_TO DO:_ Would you return the full listing exactly, with nothing altered?
Start of COLLECTED DATA
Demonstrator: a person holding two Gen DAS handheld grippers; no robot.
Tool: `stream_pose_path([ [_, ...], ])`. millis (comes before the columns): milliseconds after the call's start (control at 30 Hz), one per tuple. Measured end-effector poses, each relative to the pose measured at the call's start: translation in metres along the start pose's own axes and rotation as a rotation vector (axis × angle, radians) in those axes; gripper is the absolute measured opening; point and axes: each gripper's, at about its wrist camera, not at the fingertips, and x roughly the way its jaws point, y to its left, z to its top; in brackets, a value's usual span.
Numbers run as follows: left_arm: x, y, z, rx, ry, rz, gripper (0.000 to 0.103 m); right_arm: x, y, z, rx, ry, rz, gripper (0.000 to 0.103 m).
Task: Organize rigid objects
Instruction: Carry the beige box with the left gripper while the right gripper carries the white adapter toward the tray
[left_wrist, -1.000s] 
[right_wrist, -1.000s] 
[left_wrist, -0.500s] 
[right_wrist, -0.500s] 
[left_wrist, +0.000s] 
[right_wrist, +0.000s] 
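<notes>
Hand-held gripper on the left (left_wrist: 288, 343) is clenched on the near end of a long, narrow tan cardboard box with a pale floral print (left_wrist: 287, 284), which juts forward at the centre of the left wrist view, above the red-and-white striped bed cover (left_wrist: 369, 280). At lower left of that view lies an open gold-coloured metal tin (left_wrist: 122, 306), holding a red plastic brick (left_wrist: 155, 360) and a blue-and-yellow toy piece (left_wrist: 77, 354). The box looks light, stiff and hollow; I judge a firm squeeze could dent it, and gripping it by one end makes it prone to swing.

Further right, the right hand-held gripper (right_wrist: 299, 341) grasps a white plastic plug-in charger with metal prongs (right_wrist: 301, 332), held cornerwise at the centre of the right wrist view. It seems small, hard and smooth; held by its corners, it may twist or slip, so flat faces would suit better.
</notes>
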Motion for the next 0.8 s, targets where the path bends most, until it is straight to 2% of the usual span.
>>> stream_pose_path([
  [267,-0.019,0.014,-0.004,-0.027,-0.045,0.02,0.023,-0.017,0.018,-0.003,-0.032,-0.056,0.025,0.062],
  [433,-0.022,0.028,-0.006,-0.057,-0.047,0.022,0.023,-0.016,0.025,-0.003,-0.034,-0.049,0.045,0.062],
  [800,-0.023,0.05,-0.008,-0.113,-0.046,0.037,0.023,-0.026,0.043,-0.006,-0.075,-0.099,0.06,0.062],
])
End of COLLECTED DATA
_SOLUTION BELOW:_
Demonstrator: a person holding two Gen DAS handheld grippers; no robot.
Tool: `stream_pose_path([ [_, ...], ])`. millis (comes before the columns): milliseconds after the call's start (control at 30 Hz), one per tuple. Measured end-effector poses, each relative to the pose measured at the call's start: translation in metres along the start pose's own axes and rotation as a rotation vector (axis × angle, radians) in those axes; gripper is the absolute measured opening; point and axes: each gripper's, at about its wrist camera, not at the fingertips, and x roughly the way its jaws point, y to its left, z to its top; in brackets, a value's usual span.
Numbers run as follows: left_arm: x, y, z, rx, ry, rz, gripper (0.000 to 0.103 m); right_arm: x, y, z, rx, ry, rz, gripper (0.000 to 0.103 m).
Task: Organize rigid objects
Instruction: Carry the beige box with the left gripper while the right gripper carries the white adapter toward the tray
[left_wrist, -1.000s] 
[right_wrist, -1.000s] 
[left_wrist, -0.500s] 
[right_wrist, -0.500s] 
[left_wrist, +0.000s] 
[right_wrist, +0.000s] 
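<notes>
Hand-held gripper on the left (left_wrist: 288, 343) is clenched on the near end of a long, narrow tan cardboard box with a pale floral print (left_wrist: 287, 284), which juts forward at the centre of the left wrist view, above the red-and-white striped bed cover (left_wrist: 369, 280). At lower left of that view lies an open gold-coloured metal tin (left_wrist: 122, 306), holding a red plastic brick (left_wrist: 155, 360) and a blue-and-yellow toy piece (left_wrist: 77, 354). The box looks light, stiff and hollow; I judge a firm squeeze could dent it, and gripping it by one end makes it prone to swing.

Further right, the right hand-held gripper (right_wrist: 299, 341) grasps a white plastic plug-in charger with metal prongs (right_wrist: 301, 332), held cornerwise at the centre of the right wrist view. It seems small, hard and smooth; held by its corners, it may twist or slip, so flat faces would suit better.
</notes>
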Motion for the next 0.8 s, targets where the path bends most, until it is straight to 2% of the usual span.
>>> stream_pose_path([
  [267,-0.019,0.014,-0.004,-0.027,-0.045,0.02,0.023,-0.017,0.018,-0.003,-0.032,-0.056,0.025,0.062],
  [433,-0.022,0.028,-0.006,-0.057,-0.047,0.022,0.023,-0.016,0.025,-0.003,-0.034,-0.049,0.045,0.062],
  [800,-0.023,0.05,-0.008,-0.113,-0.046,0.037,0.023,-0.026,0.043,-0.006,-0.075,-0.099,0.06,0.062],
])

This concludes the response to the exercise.